Logo's 'Finding Prince Charming' bachelor allegedly has a sex worker past, and that's good
The formula behind Logo's Finding Prince Charming certainly seemed stale, until Thursday night when several LGBTQ news outlets reported that the bachelor at the center of the show's romantic competition may allegedly have been a sex worker in the past on the now infamously defunct service Rentboy.com.
Gay sites like Unicorn Booty and Next posted pictures of Robert Sepulveda Jr.'s former Rentboy.com profile, along with pictures of his penis, which they took from (extremely NSFW) site Str8UpGayPorn.com.
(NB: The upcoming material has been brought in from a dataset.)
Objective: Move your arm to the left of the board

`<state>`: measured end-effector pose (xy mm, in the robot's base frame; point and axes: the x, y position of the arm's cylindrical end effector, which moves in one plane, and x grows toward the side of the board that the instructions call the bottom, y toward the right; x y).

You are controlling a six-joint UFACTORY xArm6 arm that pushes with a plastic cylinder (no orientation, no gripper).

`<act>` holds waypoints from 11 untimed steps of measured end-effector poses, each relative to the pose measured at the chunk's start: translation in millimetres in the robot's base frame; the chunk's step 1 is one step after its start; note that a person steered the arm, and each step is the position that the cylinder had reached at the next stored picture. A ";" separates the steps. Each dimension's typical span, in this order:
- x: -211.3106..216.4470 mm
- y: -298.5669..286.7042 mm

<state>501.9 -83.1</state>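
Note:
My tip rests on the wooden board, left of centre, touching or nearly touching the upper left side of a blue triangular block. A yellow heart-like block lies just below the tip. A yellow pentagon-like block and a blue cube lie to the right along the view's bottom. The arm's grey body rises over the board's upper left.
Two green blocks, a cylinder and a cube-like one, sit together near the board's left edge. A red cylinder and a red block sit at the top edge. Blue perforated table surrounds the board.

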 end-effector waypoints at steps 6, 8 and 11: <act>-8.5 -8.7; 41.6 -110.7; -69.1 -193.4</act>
Next described Sepulveda's former work on Rentboy.com — which neither he nor Logo has yet to comment on — as a "sordid past." While that seems like a pretty standard phrase to toss around, "sordid" does actually mean "dirty" and "contemptible."
Unicorn Booty posted Sepulveda's nude picture without requiring the reader to click through to the original posting site, doubling down on the idea that a sex worker's body is up for ogling no matter the venue and no matter if they're still a sex worker or not. Mic reached out to Logo, Unicorn Booty and Next for comment but has not immediately heard back.
Even if the sites' posts try to walk back their stigmatizing language around sex work, it's clear that the language is meant to portray sex work as a negative thing. And stigma contributes to the already harsh legal and social climate sex workers face.
"Sex work — porn or prostitution — is nothing to be ashamed of," Next wrote only paragraphs after writing about it as a "sordid past."
Ironically, news of Sepulveda's past on Rentboy.com surfaced exactly one year after the Rentboy.com offices in New York City were famously raided — for no good reason — by the Department of Homeland Security, which arrested seven executives, forcing the site to shut down.
Mic spoke with several Rentboy.com users about the myriad benefits that Rentboy.com offered both its escorts and its clientele, including better sexual and physical safety, as well as educational classes on HIV prevention, tax preparation and website building.
While some on Twitter had negative things to say about Sepulveda's past, what is true is that, if he was a sex worker on Rentboy.com, he was also an entrepreneur.
"We gave people the feeling that they were successful entrepreneurs, which was what we were about," Jeffrey Hurant, former CEO and founder of Rentboy.com, told Mic. "We were about making people feel good about what they did."
But more than showing his entrepreneurial prowess, Sepulveda's work as a sex worker shows just how many interpersonal skills he could bring to a relationship.
"That's what sex workers do: They counter the distortion, the pain and suffering that the distortion of sex does to people and they transmute it to something positive," adult film star and vice president of the Adult Performer Advocacy Committee Conner Habib said in an earlier interview. "They make it not terrible."
Escort Viktor Belmont spoke to Mic about the benefits sex work has for escort and client, as well.
"I found strength and joy in my body through my clients, as well," he said. "We worked together to create something beautiful."
Sepulveda's alleged past as a sex worker may be the first unique flavor in the show's tired recipe. Prior to this leak about Sepulveda, little about the show's trailer, which showed its DNA was too Bachelor-esque with no new spin, was enticing enough to inspire people to watch the show.
But, with the show centered on an alleged former sex worker, perhaps the show can push back against both sex worker stigma and homophobia. By bringing a sex worker into peoples' homes via their TV or laptop screens, Charming may give viewers a humanized vision of sex workers. When viewers see sex workers as people who know how to listen and tend to the needs of others, people might finally see sex workers as humans to root for — and, you know, spend the rest of their lives with.